The answer is to be an exact copy of the lines below running from the line with "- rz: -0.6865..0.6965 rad" down to the line with "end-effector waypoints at", both ends included, and nothing more.

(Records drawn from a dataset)
┌──

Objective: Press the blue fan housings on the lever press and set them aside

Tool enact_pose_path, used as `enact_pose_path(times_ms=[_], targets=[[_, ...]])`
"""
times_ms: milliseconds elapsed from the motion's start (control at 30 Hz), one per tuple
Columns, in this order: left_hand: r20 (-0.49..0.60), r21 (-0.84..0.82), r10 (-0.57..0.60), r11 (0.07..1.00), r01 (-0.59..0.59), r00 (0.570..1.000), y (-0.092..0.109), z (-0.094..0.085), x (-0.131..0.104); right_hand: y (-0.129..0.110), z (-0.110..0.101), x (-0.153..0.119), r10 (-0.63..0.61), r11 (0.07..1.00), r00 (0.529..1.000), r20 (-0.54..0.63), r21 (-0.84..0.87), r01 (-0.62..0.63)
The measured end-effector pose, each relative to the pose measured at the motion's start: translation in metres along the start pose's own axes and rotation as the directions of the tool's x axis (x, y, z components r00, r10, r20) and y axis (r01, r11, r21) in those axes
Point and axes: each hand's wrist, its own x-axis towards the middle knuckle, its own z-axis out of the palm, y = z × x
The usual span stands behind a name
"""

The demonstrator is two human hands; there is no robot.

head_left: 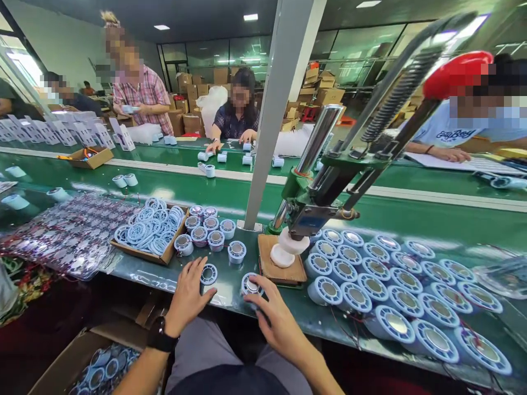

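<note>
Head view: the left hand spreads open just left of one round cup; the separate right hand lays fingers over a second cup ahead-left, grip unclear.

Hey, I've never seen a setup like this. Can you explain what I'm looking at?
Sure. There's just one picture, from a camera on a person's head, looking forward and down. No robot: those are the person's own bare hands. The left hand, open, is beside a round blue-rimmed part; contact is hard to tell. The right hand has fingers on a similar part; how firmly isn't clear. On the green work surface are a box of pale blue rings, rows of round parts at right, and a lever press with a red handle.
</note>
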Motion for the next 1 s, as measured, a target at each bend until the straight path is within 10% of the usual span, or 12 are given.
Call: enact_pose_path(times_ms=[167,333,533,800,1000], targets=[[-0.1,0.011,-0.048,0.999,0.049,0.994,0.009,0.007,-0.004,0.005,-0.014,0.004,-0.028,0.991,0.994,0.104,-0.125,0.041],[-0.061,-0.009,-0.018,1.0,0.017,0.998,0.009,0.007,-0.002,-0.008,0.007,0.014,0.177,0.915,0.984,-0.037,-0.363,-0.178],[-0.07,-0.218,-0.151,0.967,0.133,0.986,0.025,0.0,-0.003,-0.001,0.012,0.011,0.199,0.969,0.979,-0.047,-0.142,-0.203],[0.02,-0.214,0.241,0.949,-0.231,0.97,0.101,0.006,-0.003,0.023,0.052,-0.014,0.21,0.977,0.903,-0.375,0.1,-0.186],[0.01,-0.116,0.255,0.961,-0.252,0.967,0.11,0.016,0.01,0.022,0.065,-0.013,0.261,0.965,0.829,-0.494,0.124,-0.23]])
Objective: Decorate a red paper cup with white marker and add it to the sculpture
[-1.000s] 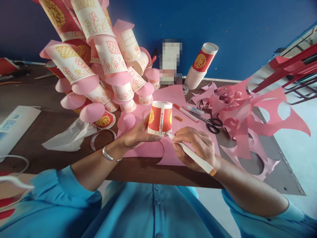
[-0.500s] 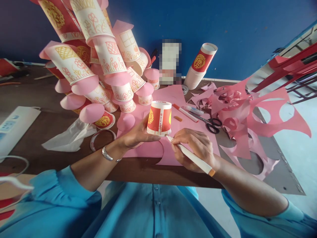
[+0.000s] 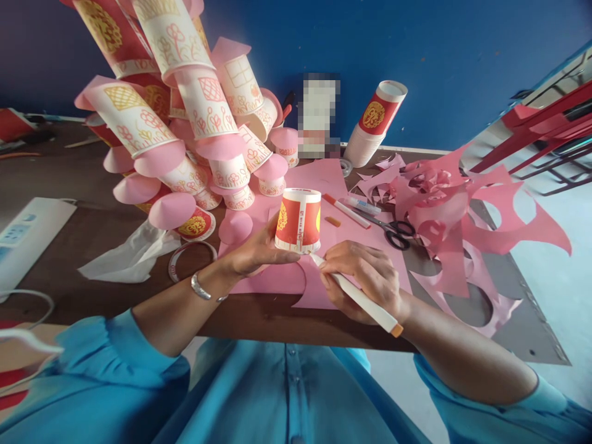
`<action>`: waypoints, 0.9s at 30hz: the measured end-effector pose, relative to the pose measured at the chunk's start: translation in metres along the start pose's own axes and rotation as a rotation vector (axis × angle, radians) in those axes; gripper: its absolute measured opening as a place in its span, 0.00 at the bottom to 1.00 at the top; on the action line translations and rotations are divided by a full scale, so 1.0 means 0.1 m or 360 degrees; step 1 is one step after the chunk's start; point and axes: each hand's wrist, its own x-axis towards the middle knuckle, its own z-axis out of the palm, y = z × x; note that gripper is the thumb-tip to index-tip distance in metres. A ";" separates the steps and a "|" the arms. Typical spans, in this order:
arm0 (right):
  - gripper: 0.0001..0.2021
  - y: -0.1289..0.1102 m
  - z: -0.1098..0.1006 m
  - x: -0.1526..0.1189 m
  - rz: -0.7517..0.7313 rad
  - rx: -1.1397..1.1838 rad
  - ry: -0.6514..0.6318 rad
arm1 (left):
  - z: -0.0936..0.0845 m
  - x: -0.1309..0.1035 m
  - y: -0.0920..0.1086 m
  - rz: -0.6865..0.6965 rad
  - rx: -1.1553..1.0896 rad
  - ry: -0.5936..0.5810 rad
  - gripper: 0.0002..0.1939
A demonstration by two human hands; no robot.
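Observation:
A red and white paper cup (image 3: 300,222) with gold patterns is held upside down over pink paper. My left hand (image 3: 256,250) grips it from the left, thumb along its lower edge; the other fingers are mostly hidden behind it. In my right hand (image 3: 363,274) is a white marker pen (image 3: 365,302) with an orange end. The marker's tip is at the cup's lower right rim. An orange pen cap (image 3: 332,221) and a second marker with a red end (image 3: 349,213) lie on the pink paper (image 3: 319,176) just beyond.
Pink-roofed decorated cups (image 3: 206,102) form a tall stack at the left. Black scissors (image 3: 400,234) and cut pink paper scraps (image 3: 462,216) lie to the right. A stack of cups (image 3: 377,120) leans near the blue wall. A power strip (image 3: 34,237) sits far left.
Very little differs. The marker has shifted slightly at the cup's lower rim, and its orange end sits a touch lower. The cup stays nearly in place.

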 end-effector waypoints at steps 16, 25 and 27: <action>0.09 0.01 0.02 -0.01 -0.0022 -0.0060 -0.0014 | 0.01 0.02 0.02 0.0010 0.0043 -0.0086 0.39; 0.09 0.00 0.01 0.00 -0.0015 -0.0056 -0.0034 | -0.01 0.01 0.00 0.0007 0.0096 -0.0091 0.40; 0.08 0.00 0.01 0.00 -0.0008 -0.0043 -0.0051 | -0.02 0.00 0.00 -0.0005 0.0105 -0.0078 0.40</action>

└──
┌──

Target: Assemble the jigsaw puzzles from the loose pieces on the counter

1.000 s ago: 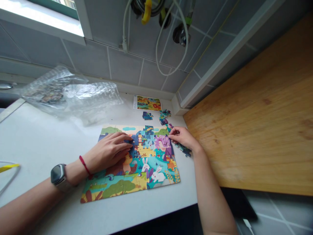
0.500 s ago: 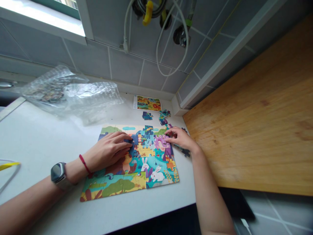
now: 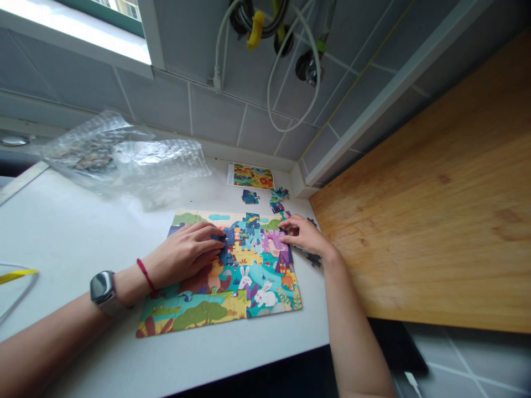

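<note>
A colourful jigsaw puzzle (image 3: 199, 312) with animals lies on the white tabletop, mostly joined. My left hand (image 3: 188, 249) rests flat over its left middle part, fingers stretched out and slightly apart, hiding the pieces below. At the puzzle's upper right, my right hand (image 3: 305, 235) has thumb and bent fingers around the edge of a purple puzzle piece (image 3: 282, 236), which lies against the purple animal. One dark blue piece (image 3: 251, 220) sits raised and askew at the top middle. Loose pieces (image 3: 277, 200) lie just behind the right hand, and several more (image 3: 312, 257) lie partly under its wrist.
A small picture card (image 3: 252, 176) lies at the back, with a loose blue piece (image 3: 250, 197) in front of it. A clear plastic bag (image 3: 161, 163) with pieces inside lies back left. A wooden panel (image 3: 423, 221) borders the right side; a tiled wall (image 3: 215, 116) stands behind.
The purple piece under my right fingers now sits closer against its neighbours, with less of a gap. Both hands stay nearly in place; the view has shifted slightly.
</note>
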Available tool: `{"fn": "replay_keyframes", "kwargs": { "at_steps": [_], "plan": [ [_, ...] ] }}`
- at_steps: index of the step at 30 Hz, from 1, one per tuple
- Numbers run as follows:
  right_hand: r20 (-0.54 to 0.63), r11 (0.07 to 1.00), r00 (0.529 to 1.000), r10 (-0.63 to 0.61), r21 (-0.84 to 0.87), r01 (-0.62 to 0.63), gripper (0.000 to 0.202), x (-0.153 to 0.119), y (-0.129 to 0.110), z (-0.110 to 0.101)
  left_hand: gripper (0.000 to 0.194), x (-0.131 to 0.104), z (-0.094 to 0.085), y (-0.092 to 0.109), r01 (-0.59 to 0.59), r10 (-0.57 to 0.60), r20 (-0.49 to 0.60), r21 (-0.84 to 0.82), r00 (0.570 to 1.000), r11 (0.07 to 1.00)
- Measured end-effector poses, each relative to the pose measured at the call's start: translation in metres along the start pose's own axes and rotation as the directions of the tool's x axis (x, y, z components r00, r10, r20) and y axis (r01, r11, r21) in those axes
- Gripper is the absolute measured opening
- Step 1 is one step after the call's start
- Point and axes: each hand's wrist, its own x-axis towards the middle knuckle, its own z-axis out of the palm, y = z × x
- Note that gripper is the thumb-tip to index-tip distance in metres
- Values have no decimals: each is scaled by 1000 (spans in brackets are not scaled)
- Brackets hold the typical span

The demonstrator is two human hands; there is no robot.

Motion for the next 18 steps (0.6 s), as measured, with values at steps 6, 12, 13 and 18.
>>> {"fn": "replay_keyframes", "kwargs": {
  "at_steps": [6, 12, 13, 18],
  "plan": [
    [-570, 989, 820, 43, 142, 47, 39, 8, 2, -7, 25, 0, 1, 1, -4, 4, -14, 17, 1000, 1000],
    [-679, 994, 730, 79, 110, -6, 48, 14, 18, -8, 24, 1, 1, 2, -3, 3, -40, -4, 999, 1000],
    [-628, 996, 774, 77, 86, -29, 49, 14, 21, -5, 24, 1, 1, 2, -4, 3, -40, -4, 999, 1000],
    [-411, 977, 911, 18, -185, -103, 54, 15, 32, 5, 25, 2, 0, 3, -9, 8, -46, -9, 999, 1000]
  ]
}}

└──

Response box:
  - rz: -0.6865..0.6965 rad
  - rx: -1.1553..1.0896 rad
  - ry: -0.5936..0.5810 rad
  - gripper: 0.0002..0.1939
A demonstration by two human hands; no robot.
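Observation:
A red and white paper cup (image 3: 300,222) with gold patterns is held upside down over pink paper. My left hand (image 3: 256,250) grips it from the left, thumb along its lower edge; the other fingers are mostly hidden behind it. In my right hand (image 3: 363,274) is a white marker pen (image 3: 365,302) with an orange end. The marker's tip is at the cup's lower right rim. An orange pen cap (image 3: 332,221) and a second marker with a red end (image 3: 349,213) lie on the pink paper (image 3: 319,176) just beyond.
Pink-roofed decorated cups (image 3: 206,102) form a tall stack at the left. Black scissors (image 3: 400,234) and cut pink paper scraps (image 3: 462,216) lie to the right. A stack of cups (image 3: 377,120) leans near the blue wall. A power strip (image 3: 34,237) sits far left.
Very little differs. The marker has shifted slightly at the cup's lower rim, and its orange end sits a touch lower. The cup stays nearly in place.
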
 end-effector waypoints at steps 16, 25 and 27: <action>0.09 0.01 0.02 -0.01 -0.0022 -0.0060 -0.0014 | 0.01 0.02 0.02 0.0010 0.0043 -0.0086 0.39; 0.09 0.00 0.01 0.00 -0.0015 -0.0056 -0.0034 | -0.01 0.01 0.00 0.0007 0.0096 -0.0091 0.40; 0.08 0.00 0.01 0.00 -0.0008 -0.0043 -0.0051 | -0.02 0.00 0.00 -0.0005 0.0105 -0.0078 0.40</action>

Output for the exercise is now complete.